Being aware of the limitations, lets see what are the options of for state replication between data-centers.

First, you have to realize that if you had enough network capacity to replicate the call state to distant nodes, you could just organize all nodes in small JBoss clusters where the nodes are from different geographical areas. JBoss already has a lot of settings in JBoss Cache/Infinispan and JGroups to fine-tune the connections, even if there is no dedicated feature for geography.

Thus, let's assume you don't have enough bandwidth for that. At this point it is very-application specific, because you must decide what part of the state you can lose. There are several options:
  • Partial replication per call between the geographical areas - lose some bits from each call
  • Rare replication - do the full replication, but only in steady-state calls when changes are unlikely to occur.
  • Priority calls - pick high priority calls and only replicate them.
  • No replication - invest in reducing the risk of complete data center failure. How hard is that? If the data-center is down, but your users are still online, this implies that there is massive working infrastructure somewhere. Moreover, power and network backup resources are available cheaply and they scale well. In fact, I can think of many reasons why the geographical replication methods mentioned above are not a good idea:
    • There may be a noticeable memory impact. In most implementations the local and the geographically replicated call state resides in different memory structures (so double the memory).
    • The performance impact may be huge - first because of the additional replication protocol logic in each node and second because your data centers must run at lower utilization to be ready to take the extra load in case of data-center failure.
    • Incidentally, the long distance network bandwidth is the most expensive. So you will have to pay for that as well.
    • Investing in hardware fault-tolerant resources for your data-center makes the reliability independent of the software. In other words - even cluster-unaware applications will benefit and will be more reliable.
    • Even if you recover some SIP state and your SIP applications don't fail, you still need to think how to keep the Media Servers alive or to switch them over to the other data-center.

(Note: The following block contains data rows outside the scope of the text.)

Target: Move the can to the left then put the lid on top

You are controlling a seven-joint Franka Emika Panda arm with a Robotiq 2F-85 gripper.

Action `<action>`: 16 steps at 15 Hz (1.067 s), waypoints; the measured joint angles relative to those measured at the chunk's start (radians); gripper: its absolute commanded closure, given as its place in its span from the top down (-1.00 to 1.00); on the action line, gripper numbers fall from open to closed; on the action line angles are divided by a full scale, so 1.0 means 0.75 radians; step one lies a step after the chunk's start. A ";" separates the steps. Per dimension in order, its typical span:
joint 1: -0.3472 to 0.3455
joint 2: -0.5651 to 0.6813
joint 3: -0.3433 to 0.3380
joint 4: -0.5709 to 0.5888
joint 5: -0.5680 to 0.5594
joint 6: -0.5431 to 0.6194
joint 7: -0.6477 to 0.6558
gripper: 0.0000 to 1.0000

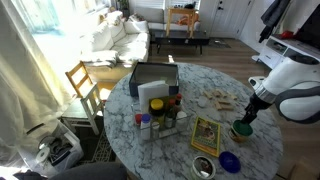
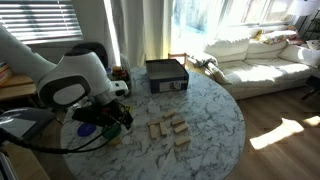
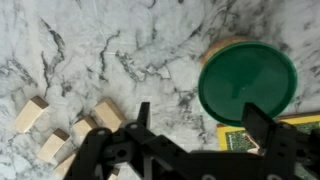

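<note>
The green lid [image 3: 247, 82] lies flat on the marble table, and a pale sliver of the can [image 3: 222, 47] shows under its far edge; the rest of the can is hidden beneath it. In an exterior view the green lid [image 1: 243, 128] sits on the dark can near the table's edge. My gripper [image 3: 200, 125] is open and empty, just above and beside the lid, with one finger by the lid's near edge. It also shows in both exterior views [image 1: 246, 113] [image 2: 110, 118].
Wooden blocks [image 3: 70, 128] [image 1: 220, 98] [image 2: 170, 130] lie close by. A yellow-green card [image 1: 206, 135] [image 3: 240, 135], a blue-purple disc [image 1: 230, 160] and a silvery tin [image 1: 203, 167] lie near the table edge. A black box [image 1: 152, 78] and bottles [image 1: 160, 115] stand mid-table.
</note>
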 measured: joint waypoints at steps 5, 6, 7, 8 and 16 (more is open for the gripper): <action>0.019 -0.158 -0.006 0.012 0.102 -0.178 -0.092 1.00; 0.025 -0.202 -0.012 0.023 0.124 -0.255 -0.111 1.00; 0.027 -0.245 -0.018 0.037 0.136 -0.333 -0.122 1.00; 0.029 -0.285 -0.025 0.055 0.150 -0.419 -0.134 1.00; 0.057 -0.430 -0.110 0.215 0.268 -0.918 -0.255 1.00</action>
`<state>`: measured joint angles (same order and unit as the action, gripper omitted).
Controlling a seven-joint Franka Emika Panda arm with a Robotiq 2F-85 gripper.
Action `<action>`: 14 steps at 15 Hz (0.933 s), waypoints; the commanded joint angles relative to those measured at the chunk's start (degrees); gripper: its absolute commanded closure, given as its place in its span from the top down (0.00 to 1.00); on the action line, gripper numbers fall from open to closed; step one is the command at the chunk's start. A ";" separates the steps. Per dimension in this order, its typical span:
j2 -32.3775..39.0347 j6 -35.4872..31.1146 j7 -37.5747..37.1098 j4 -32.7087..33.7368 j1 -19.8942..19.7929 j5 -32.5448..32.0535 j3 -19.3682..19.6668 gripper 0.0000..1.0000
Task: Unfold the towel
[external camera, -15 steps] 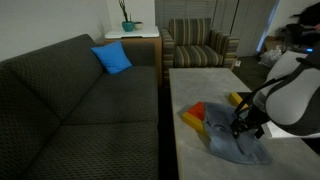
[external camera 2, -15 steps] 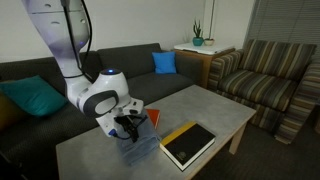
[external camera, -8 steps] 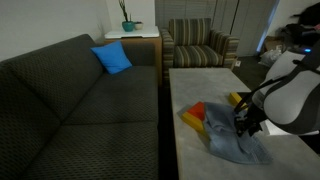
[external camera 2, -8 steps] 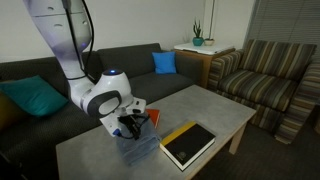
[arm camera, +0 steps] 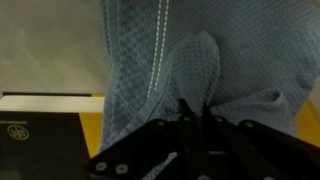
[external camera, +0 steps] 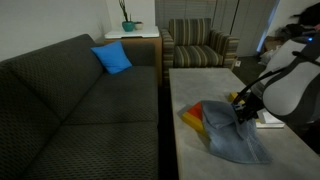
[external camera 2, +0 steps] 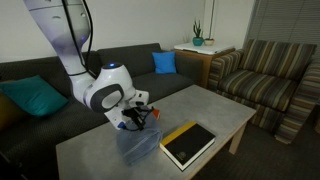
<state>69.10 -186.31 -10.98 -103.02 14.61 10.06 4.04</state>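
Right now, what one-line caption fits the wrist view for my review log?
End effector pinching a raised fold of the blue-grey towel, black book at lower left on the table.

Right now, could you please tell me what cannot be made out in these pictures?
Book: exterior view, mostly hidden behind the arm.
Emblem on it: wrist view, too blurred to read.
Towel: wrist view, edges cut off by the frame.
Pincer: exterior view, tips too small.
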 commanded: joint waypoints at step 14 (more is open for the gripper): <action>-5.05 -1.36 -4.04 2.92 3.36 3.25 7.20 0.48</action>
<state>64.58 -187.18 -14.33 -100.81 18.00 11.54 11.25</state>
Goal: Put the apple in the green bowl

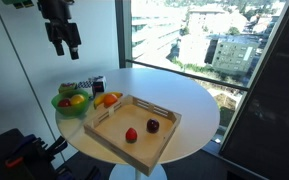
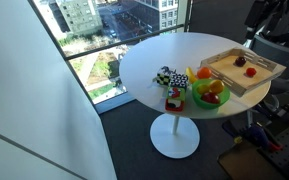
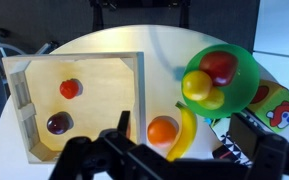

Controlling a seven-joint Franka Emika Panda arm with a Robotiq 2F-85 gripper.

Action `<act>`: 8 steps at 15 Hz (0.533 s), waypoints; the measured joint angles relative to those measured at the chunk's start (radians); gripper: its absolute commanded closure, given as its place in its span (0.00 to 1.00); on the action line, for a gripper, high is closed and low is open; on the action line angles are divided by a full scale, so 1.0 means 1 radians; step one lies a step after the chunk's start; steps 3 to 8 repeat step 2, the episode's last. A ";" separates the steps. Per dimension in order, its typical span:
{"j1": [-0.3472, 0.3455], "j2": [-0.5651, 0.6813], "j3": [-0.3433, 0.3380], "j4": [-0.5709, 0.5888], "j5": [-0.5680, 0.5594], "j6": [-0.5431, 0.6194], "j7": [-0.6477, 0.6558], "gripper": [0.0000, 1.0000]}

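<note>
The apple (image 3: 162, 130) is a small round orange fruit on the white table, between the wooden tray and a banana (image 3: 185, 135). It also shows in both exterior views (image 1: 108, 99) (image 2: 205, 73). The green bowl (image 3: 246, 55) stands just beyond the banana and holds two yellow fruits and a red one; it shows in both exterior views (image 1: 57, 101) (image 2: 199, 98). My gripper (image 3: 182, 125) is open and empty. It hangs high above the table, over the apple and bowl side (image 1: 64, 44).
The pale wooden tray (image 3: 84, 62) (image 1: 112, 132) holds a red fruit (image 3: 71, 88) and a dark maroon fruit (image 3: 58, 123). Small printed boxes (image 3: 277, 108) lie beside the bowl. The round table's edge is close around everything, by a floor-to-ceiling window.
</note>
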State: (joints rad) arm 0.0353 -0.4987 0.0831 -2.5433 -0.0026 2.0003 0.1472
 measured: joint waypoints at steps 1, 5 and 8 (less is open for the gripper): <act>0.000 0.000 0.000 0.000 0.000 0.000 0.000 0.00; 0.000 0.000 0.000 0.000 0.000 0.000 0.000 0.00; 0.000 0.000 0.000 0.000 0.000 0.000 0.000 0.00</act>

    • Partial replication in general will still produce a lot of lost calls. It is just on best-effort basis.
    • Application are hard to code and test in partially replicated environment. It is an explosion of cases to be considered and tested when developing.
In summary, the geographically redundant load balancing is justified and easy to achieve at reasonable price. However state replication between data-centers is too expensive. It is much more efficient to focus on reducing the probablity of data-center failure, which is low anyways. Unless you have some service-specific condition that really fits the model, there is no point in state replication between data-centers.